The word feels too small and too large at the same time, but there is no other word for the specific process by which a person’s life work is reduced to a single decontextualized moment and fed into the machine that runs on collective judgment. A lecture from three years ago has been clipped. A sentence has been extracted. The sentence, heard in context, was a provocation designed to make students think, the kind of deliberate intellectual discomfort that this professor had always used to crack open the sealed places in a student’s mind. Heard out of context, in a seven second clip with a caption written by someone who was not in the room, it sounds like something else entirely.

The clip is everywhere.

The university has issued a statement, the kind of statement institutions issue when they are afraid, a statement that says nothing and implies everything and leaves the person twisting in a wind of their own making. The professor’s colleagues, many of whom sat in that same room and heard that same pedagogical method used to produce some of the most transformative teaching any of them had ever witnessed, are quiet. Not opposed. Not supportive. Quiet. The particular quiet of people who are calculating their proximity to the blast radius.

She could speak.

She could write. She could post. She could contact the university. She could say, publicly, with her name attached: I was in that room. I know what this professor was doing. It was not what you think, and the fact that you are destroying a career based on a seven second clip without asking a single student what they experienced is not justice. It is laziness dressed up as morality.

She could say that.

But she is twenty six, and her career has not yet begun in earnest, and the nonprofit she works for depends on grants from foundations that care about optics, and her director has already made a comment at a staff meeting about the importance of “being on the right side of these conversations,” and she knows — with the same clarity the young scribe knew in the temple courts, that speaking up will cost her something she is not yet established enough to afford.

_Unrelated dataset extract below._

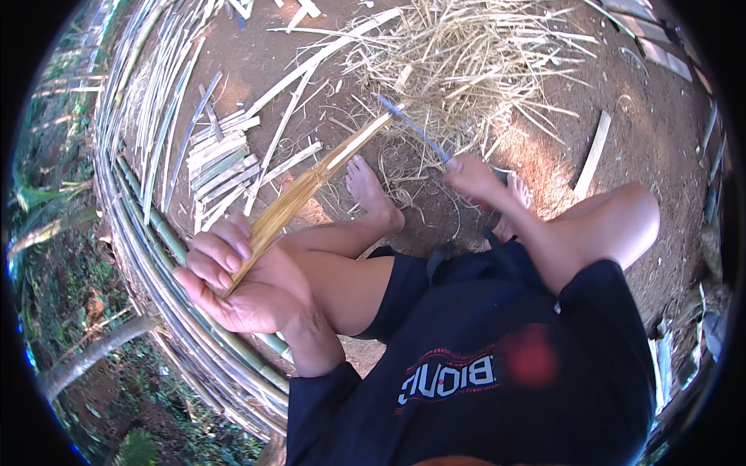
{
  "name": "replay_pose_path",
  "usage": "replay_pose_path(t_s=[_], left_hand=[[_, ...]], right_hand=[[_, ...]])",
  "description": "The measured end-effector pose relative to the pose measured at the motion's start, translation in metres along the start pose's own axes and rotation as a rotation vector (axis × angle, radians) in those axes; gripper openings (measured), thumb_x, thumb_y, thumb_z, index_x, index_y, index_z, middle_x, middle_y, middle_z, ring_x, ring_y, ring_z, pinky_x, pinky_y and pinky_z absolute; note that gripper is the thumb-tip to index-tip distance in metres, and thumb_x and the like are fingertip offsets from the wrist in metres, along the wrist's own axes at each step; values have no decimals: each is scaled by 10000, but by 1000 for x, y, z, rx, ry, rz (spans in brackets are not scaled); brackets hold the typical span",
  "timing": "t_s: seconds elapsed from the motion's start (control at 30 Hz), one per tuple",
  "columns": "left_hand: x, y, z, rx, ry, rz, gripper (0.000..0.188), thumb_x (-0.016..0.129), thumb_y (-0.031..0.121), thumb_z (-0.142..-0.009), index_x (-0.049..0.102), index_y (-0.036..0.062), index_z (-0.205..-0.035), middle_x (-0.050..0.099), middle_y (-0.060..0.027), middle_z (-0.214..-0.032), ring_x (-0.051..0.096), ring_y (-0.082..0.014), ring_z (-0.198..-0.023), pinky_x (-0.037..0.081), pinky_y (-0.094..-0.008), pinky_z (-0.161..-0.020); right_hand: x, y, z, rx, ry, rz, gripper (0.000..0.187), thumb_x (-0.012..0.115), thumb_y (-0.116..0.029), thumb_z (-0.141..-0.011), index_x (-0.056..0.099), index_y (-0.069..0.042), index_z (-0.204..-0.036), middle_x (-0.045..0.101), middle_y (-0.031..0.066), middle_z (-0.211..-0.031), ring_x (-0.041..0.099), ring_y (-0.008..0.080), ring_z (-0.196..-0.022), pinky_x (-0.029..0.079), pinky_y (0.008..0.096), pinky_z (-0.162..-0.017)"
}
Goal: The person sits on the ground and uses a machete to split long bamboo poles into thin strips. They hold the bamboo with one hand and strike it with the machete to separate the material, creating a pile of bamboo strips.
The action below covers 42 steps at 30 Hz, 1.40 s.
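My left hand (260, 276) is closed round the near end of a yellowish bamboo strip (294, 200). The strip slants up and to the right, away from me, with a knot partway along and a paler stretch toward its far end. My right hand (472, 180) grips a knife, its handle hidden in the fist. The thin, bluish-grey knife blade (420, 130) points up and left and crosses the strip near its far tip. Whether the edge bites into the bamboo cannot be made out.
A heap of pale shavings (466, 62) lies beyond the knife. Short split bamboo pieces (221, 167) are stacked at left, near long thin strips (167, 101). Long poles (210, 326) curve along the left side. One flat slat (594, 151) rests at right. My bare feet (369, 190) are on the dirt ground.
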<state>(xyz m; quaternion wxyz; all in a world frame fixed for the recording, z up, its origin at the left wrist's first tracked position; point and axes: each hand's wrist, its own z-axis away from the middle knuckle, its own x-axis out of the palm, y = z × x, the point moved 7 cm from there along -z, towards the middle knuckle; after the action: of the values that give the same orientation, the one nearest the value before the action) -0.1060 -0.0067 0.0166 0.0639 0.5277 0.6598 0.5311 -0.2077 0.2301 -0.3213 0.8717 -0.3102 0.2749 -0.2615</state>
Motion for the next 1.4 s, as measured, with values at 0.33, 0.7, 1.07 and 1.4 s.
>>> replay_pose_path(t_s=[0.33,0.7,1.07,1.4], left_hand=[[31,1,32,-90,-14,176,395,340,220,-1032,393,119,-654,372,-40,-656,347,-154,-652,321,-328,-707],[38,3,81,36,-41,53,370,291,240,-1039,350,131,-690,351,-23,-678,351,-141,-677,336,-302,-725],[38,0,95,22,-38,37,394,313,263,-1032,356,144,-658,364,-12,-635,356,-141,-685,335,-305,-745],[32,-2,91,41,38,66,414,296,265,-1038,359,146,-647,363,-1,-624,344,-137,-653,318,-293,-714]], right_hand=[[44,-131,164,-635,101,-293,277,693,-188,-797,617,-8,-993,608,176,-655,636,318,-600,492,380,-592],[28,-87,155,-487,67,-221,187,690,-198,-811,611,-29,-822,583,150,-629,577,286,-553,475,380,-577],[26,-83,170,-590,23,-188,197,661,-160,-801,541,-13,-749,522,102,-572,523,160,-508,428,354,-519],[24,-94,181,-699,18,-115,170,671,-108,-738,538,-1,-731,531,199,-587,567,378,-555,445,403,-531]])
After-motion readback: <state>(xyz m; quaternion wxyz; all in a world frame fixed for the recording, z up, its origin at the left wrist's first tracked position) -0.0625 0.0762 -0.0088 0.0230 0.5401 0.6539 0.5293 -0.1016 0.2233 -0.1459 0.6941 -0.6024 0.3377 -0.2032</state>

She tells herself she’ll reach out privately. An email. A card. Something the professor will receive and know that at least one student remembers what really happened in that room.

She drafts the email.

She doesn’t send it.

Not because she’s cruel. Not because she’s indifferent. But because even a private email feels like a thread that could be pulled, a screenshot that could surface, a connection that could be traced. And the machine that is eating her professor does not distinguish between public and private support. It only distinguishes between those who are with the machine and those who are in front of it.

She closes her laptop. She goes to work. She does the good work at the good nonprofit. And the professor, the one who taught her how to think, how to question, how to hold complexity, sits alone in an office that used to be full of students, and the door is open, and no one comes in, and the silence is the loudest thing the professor has ever heard.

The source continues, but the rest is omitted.